Seperti dengan informasi tertulis, voume suara agak diperbesar atau dengan duduk
pada posisi yang tepat sehingga pasien bisa mendengar suara kita lebih jelas. Atau
memudahkan pasien yang berkomunikasi menggunkaan cara membaca gerakan
bibir atau bahasa tubuh.
 Meminta bantuan penerjemah ( dapat disesuaikan )
Penerjemah dapat berasal dari keluarga atau orang yang sudah familiar dalam
berkomunikasi dengan pasien, atau orang yang memang memiliki keahlian khusus
untuk berkomunikasi denagn penderita tunarungu.
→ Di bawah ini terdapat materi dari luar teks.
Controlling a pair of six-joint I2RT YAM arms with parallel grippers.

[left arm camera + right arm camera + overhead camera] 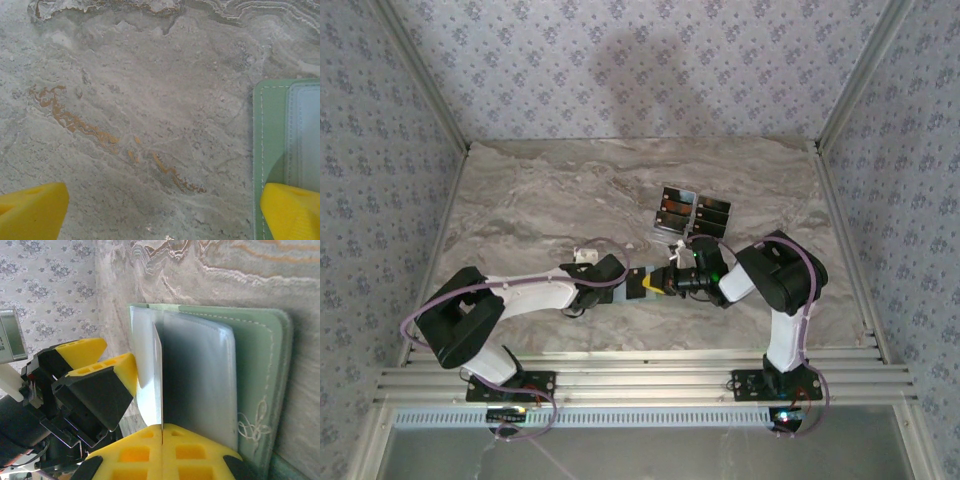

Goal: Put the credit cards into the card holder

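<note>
The card holder [260, 365] lies open on the marble table, pale green with a grey-blue inside. My right gripper [162, 429] is shut on a credit card [159, 375], seen edge-on and standing upright over the holder's inner pocket. My left gripper [107, 360] is open beside the holder. In the left wrist view its right fingertip [292, 210] overlaps the card holder [270, 130] at its green edge, and the other fingertip [32, 210] is over bare table. Both grippers [642, 284] [670, 281] meet at the table's middle. More black credit cards [675, 210] [712, 215] lie just behind them.
Patterned walls enclose the marble table [540, 200] on three sides, with metal posts at the corners. The arm bases stand on an aluminium rail [640, 380] along the near edge. Bare table stretches to the left and behind the loose cards.
</note>
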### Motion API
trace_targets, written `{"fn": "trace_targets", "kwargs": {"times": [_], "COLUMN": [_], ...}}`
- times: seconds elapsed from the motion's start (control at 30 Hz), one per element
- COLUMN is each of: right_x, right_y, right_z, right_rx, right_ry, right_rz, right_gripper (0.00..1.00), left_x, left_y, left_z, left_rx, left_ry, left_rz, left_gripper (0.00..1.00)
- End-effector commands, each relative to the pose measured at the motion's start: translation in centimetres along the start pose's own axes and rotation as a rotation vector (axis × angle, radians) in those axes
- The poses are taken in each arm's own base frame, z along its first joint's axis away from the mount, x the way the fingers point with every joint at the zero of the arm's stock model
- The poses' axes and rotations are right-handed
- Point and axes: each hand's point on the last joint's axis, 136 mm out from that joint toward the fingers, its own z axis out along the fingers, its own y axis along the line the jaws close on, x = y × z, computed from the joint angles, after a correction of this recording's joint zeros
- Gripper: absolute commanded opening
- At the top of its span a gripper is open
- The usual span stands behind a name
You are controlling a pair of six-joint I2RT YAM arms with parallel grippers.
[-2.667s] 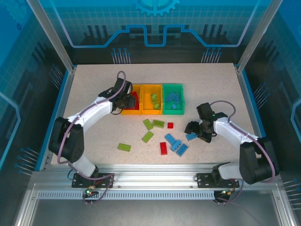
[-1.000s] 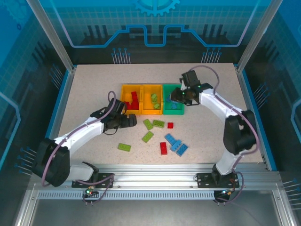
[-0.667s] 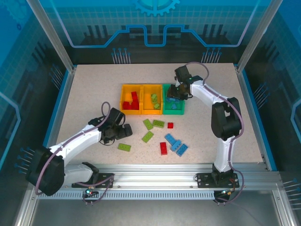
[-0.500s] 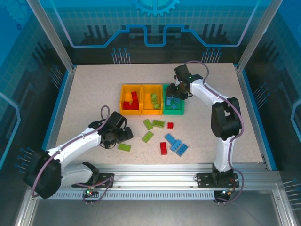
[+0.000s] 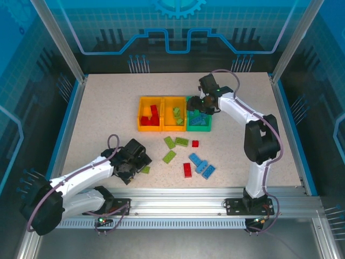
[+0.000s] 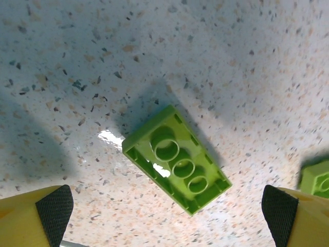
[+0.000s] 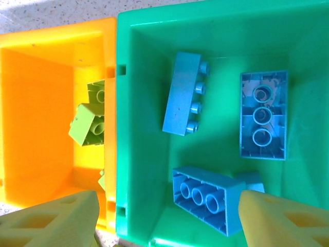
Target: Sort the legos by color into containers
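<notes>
The right pincer hangs spread and empty over the green rectangular plastic bin, in which light blue studded bricks lie. Well nearer than that bin and to its left, the left pincer hovers with its jaws wide apart. Below it a lime green brick lies underside-up on the speckled desk.

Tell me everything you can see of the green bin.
The green bin is an open-topped rectangular box of smooth, glossy plastic, with small notches in one wall's rim. It stands upright on the table, rightmost in a row of three, its side against an orange bin. Inside lie blue bricks: one on its side, two studs-down with hollow undersides showing, one more mostly hidden. The right tool hangs open above it, holding nothing.
</notes>
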Motion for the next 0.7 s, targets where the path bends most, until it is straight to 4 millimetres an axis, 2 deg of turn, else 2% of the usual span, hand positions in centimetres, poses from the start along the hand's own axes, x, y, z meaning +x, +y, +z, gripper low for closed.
{"fn": "trace_targets", "kwargs": {"times": [0.0,0.2,0.43,0.5,0.63,0.67], "right_x": [0.1,1.7,4.1,4.4,4.9,5.1], "right_y": [0.5,-1.4,-4.2,-4.8,-6.1,-6.3], "right_z": [-2.0,-3.1,-3.7,-4.4,-5.5,-5.8], "right_rx": [-0.019,-0.006,0.013,0.016,0.029,0.029], "right_ry": [-0.044,-0.061,-0.032,-0.042,-0.061,-0.065], "right_rz": [-0.018,0.015,0.071,0.079,0.099,0.103], "right_gripper": [0.74,0.75,0.76,0.76,0.76,0.77], "left_x": [-0.1,0.0,-0.1,0.1,-0.1,-0.1], "left_y": [0.7,0.5,-2.5,-2.7,-2.5,-2.5], "left_z": [0.3,1.7,4.2,4.6,5.2,5.1], "left_rx": [-0.023,-0.052,-0.024,-0.041,-0.028,-0.026], "left_ry": [-0.015,-0.006,0.054,0.068,0.059,0.056], "left_rz": [-0.128,-0.189,-0.148,-0.128,-0.144,-0.145], "left_gripper": [0.99,0.99,0.91,0.84,0.53,0.5]}}
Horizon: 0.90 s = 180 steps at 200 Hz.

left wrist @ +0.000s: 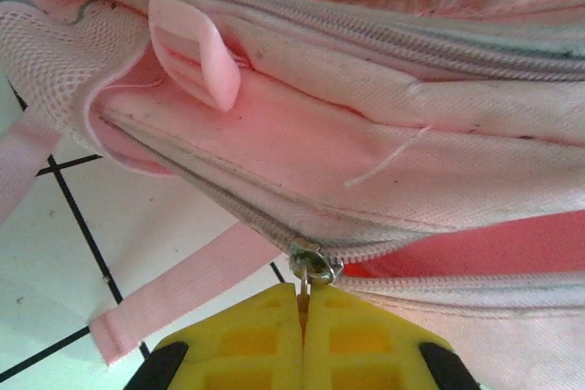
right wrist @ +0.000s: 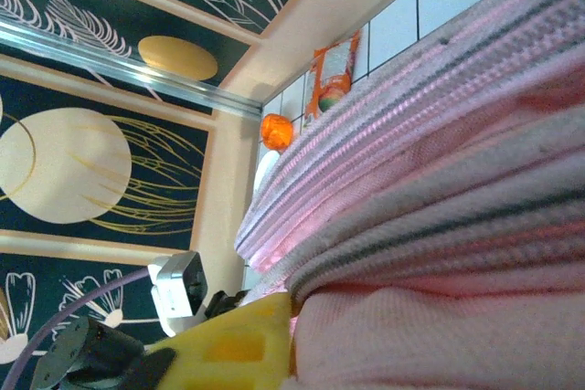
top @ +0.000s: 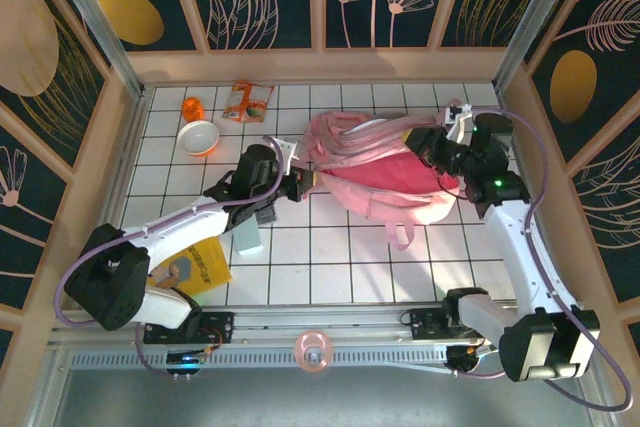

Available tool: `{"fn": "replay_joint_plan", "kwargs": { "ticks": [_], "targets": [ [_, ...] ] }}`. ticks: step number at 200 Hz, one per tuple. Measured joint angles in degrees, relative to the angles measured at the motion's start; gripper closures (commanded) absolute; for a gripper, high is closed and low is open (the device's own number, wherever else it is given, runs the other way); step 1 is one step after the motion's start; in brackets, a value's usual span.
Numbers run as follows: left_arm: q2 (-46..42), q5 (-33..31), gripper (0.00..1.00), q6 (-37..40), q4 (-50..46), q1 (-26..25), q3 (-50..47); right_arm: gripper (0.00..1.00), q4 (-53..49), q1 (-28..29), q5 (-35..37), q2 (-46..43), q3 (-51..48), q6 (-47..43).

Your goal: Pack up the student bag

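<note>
- Left fingers (left wrist: 247, 346), pressed together, pinch the zipper pull (left wrist: 313, 271) of the student bag (top: 390, 175).
- We see it stretch rightward toward the right fingers (right wrist: 239, 346), whose state we cannot tell.

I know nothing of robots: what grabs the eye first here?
The big pink student bag sprawls mid-table with an arm at each end. The left gripper, yellow fingers pinched shut on the zip pull, works its left end, while the right gripper is up against its right side. Behind, at the far left, lie a bowl and an orange snack packet.
</note>
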Motion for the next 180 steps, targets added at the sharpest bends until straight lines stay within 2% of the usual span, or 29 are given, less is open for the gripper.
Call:
{"fn": "replay_joint_plan", "kwargs": {
  "ticks": [6, 21, 39, 58, 74, 85, 104, 130, 167, 180],
  "targets": [
    [0.0, 0.4, 1.00, -0.1, 0.1, 0.2, 0.0, 0.52, 0.5, 0.5, 0.1, 0.0, -0.4, 0.9],
    [0.4, 1.0, 1.00, -0.5, 0.1, 0.7, 0.0, 0.45, 4.3, 4.1, 3.1, -1.0, -3.3, 3.3],
    [0.8, 1.7, 1.00, -1.0, 0.1, 1.1, -0.2, 0.45, 9.9, 11.2, 9.1, -3.0, -8.6, 8.2],
    [1.0, 2.1, 1.00, -1.3, 0.1, 1.3, -0.2, 0.81, 14.0, 17.5, 16.1, -3.7, -13.3, 12.0],
    [1.0, 1.6, 1.00, -1.3, -0.2, 1.3, -0.2, 0.95, 14.9, 18.7, 19.0, -3.1, -14.0, 13.6],
    [1.0, 0.7, 1.00, -1.3, -0.6, 1.3, -0.2, 1.00, 14.5, 18.7, 19.8, -2.7, -13.0, 13.2],
    [1.6, -0.2, 1.00, -1.2, -0.8, 1.8, -0.2, 1.00, 10.4, 17.1, 18.6, -0.9, -7.8, 9.5],
    [4.0, -1.2, 1.00, -1.2, -0.4, 4.2, 0.1, 1.00, 3.5, 10.5, 10.5, 1.6, 0.3, 3.7],
    [9.7, -1.8, 1.00, 0.3, 1.2, 7.1, 4.2, 1.00, -4.3, 2.7, -1.8, 2.6, 5.8, -1.6],
    [12.4, -1.8, 0.93, 1.4, 1.4, 7.8, 6.9, 1.00, -5.0, 1.7, -4.2, 2.9, 6.4, -2.4]
  ]
}}
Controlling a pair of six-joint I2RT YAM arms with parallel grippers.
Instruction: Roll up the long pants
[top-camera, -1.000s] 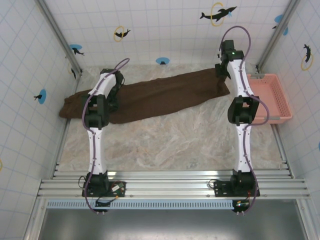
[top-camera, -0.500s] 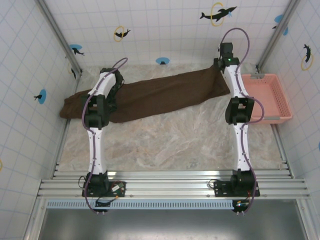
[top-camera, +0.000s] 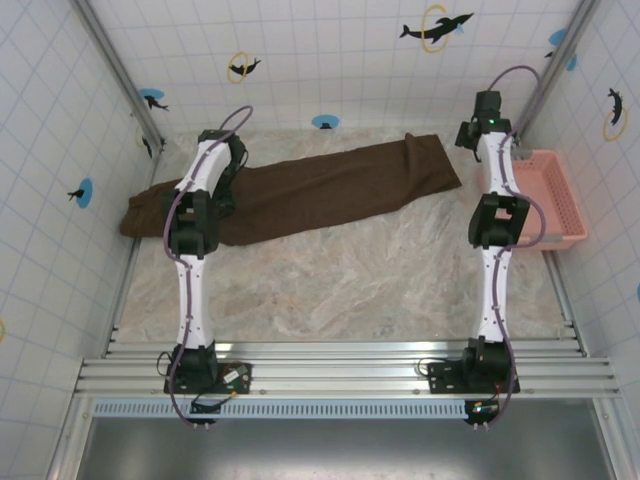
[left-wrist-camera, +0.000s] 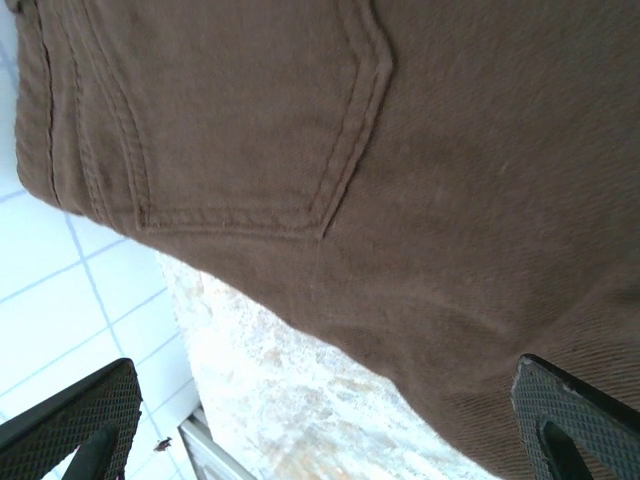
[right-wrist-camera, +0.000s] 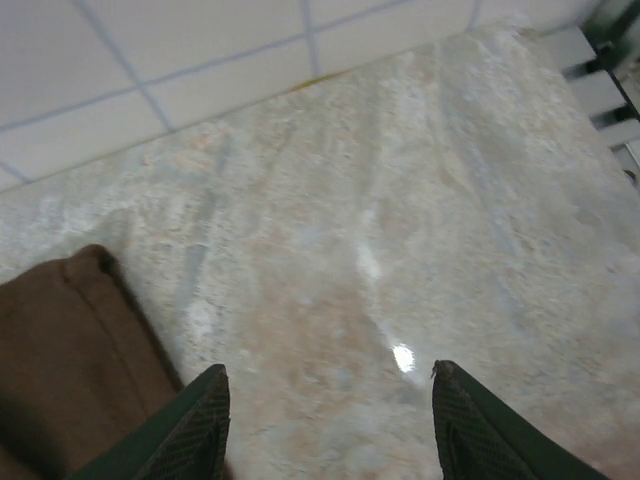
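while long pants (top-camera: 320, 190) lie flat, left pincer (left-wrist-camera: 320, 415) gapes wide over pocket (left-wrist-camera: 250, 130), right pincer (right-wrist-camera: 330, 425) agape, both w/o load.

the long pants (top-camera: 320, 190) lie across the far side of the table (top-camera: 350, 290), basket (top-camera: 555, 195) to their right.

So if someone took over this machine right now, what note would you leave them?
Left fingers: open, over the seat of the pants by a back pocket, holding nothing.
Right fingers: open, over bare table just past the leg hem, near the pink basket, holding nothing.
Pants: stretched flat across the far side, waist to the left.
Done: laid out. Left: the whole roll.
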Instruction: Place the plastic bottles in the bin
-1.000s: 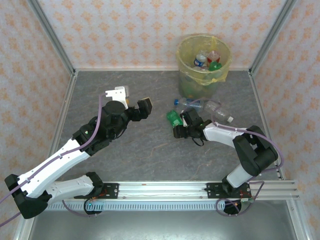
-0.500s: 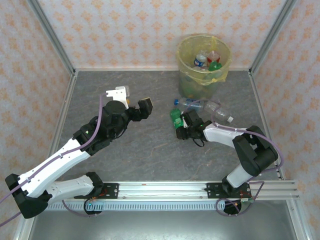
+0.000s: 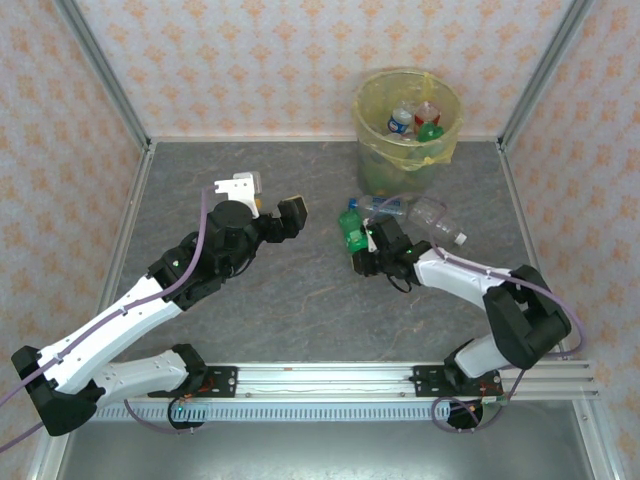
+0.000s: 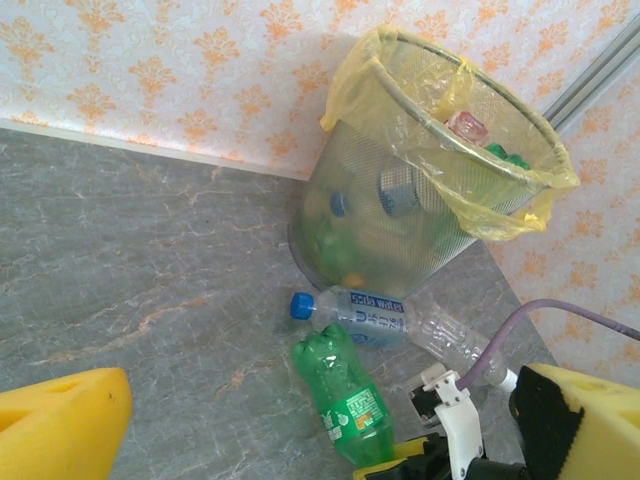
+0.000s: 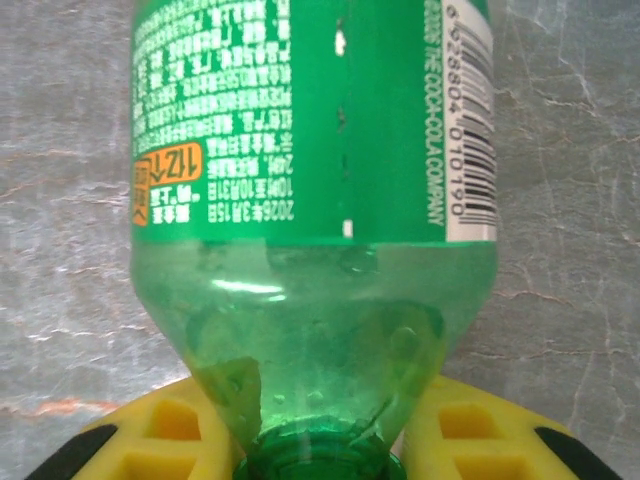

Keberadaan penerjemah
dimaksudkan untuk bertindak sebagai jembatan yang mampu menyajikan
informasi dalam bentuk yang memungkinkan untuk dimengerti pasoien
tunarungu.
 Untuk menjaga kemungkinan tidak terjadinya komunikasi yang baik antara pasien
dan dokter ataupun karena tidak adanya penerjemah yang dimaksud oleh point di
atas dokter setidaknya harus mempersiapkan alat bantu pendengaran di ruang
periksa.
 Berusaha menjaga konsentrasi pasien agar tetap fokus.
Hal ini dilakukan untuk menjaga agar perhatian pasien tidak teralihkan, sehingga
dokter tetap mendapatkan seluruh informasi yang diperlukan. Caranya seperti
dengan terus memancing pasien untuk berbicara atau menjawab pertanyaan, serta
memperjelas penjelasan. Tetap menjaga agar konsep komunikasi dua arah tetap
hidup.

Jika dokter berhasil dan dapat melakukan komunikasi yang baik dengan pasien
tunarungu, hal itu akan membuat pasien merasa lebih senang dan tenang sehingga
akan muncul rasa kepuasaan sendiri, karena si pasien tidak merasakan adanya
diskriminasi yang tinggi antara ia dengan pasien normal lainnya. Artinya ia
merasa bahwa walaupun ia mempunyai gangguan pada pendengaran yang menjadi
hambatan utamanya saat pemeriksaan, itu semua dapat diatasi dan akhirnya ia
dapat melakukan pemeriksaan layaknya pasien normal.
Refensi :

1. Lloyd M, Borr. Communication skills for medicine.Challenging consultations :


special problems in doctor-patient communicatin. 2nd eds Churchill Livingstone
2004.page 145-152
2. Modul Komunikasi Kesehatan : Communications in special situation: chapter 9
Pages: 142-147
3. Action hearingloss. Tersedia dari : http:// www.actionhearingloss.org.uk diakses pada
Rabu, 26 September 2012 pukul 20.30 WIB.